• **About this exercise**: Look through the listing below for the string "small". Show each line where it occurs.

• **Given entries**:
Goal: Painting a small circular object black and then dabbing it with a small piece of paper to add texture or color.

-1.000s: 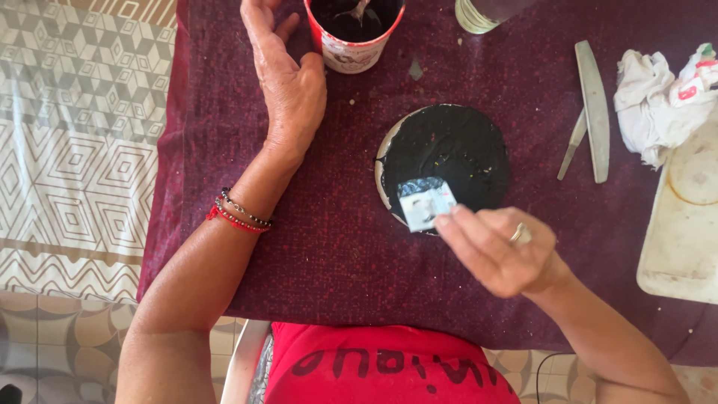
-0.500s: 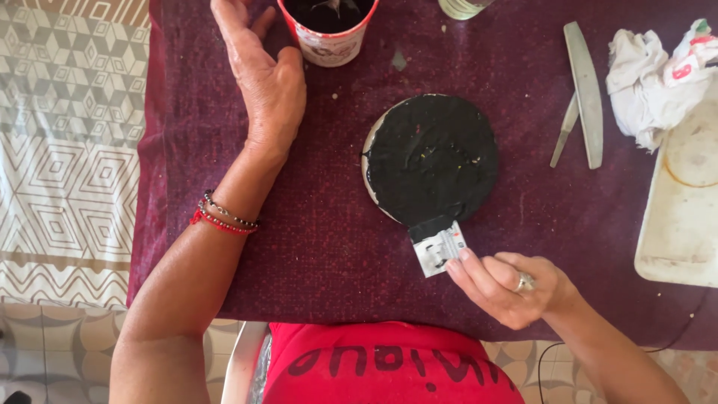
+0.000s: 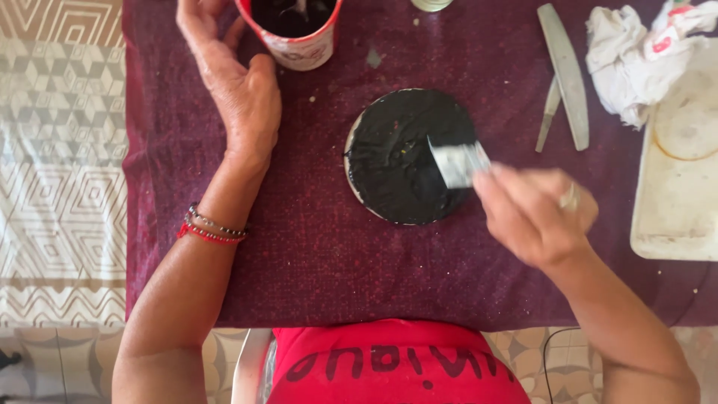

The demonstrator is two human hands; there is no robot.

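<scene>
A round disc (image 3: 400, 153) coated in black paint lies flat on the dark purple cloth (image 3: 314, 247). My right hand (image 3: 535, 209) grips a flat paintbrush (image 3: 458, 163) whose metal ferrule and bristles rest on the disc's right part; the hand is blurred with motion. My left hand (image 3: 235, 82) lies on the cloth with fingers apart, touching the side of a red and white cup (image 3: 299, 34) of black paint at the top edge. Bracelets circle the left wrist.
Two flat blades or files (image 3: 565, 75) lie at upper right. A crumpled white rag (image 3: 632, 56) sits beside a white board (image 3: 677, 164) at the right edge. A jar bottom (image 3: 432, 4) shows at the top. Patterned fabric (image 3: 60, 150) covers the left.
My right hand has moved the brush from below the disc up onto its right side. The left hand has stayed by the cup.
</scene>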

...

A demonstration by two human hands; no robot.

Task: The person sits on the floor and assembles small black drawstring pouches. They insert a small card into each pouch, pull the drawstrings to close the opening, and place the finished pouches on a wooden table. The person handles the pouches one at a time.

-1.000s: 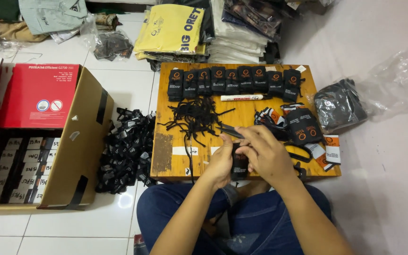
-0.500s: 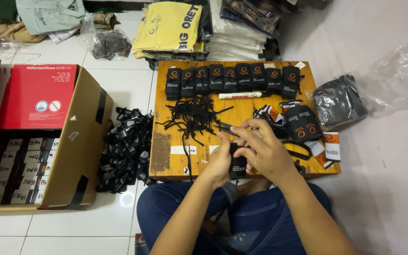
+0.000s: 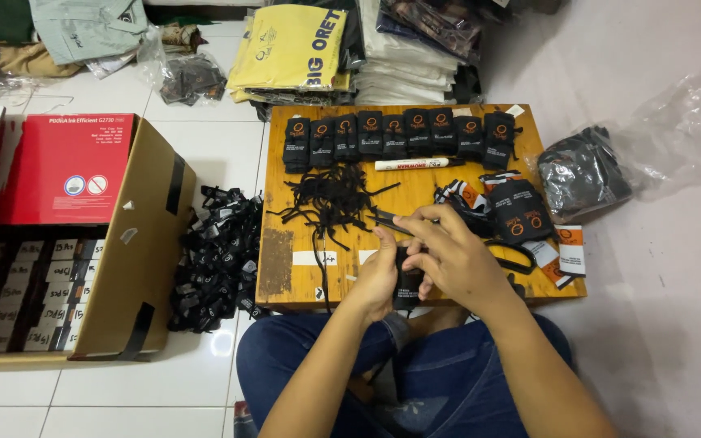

• **The answer**:
Goal: Painting a small circular object black and then dabbing it with a small piece of paper to add texture or color.
Task: The person sits on the floor and assembles small black drawstring pouches. They insert a small card into each pouch, pull the drawstrings to close the opening, and place the finished pouches on a wooden table. The person handles the pouches one at a time.

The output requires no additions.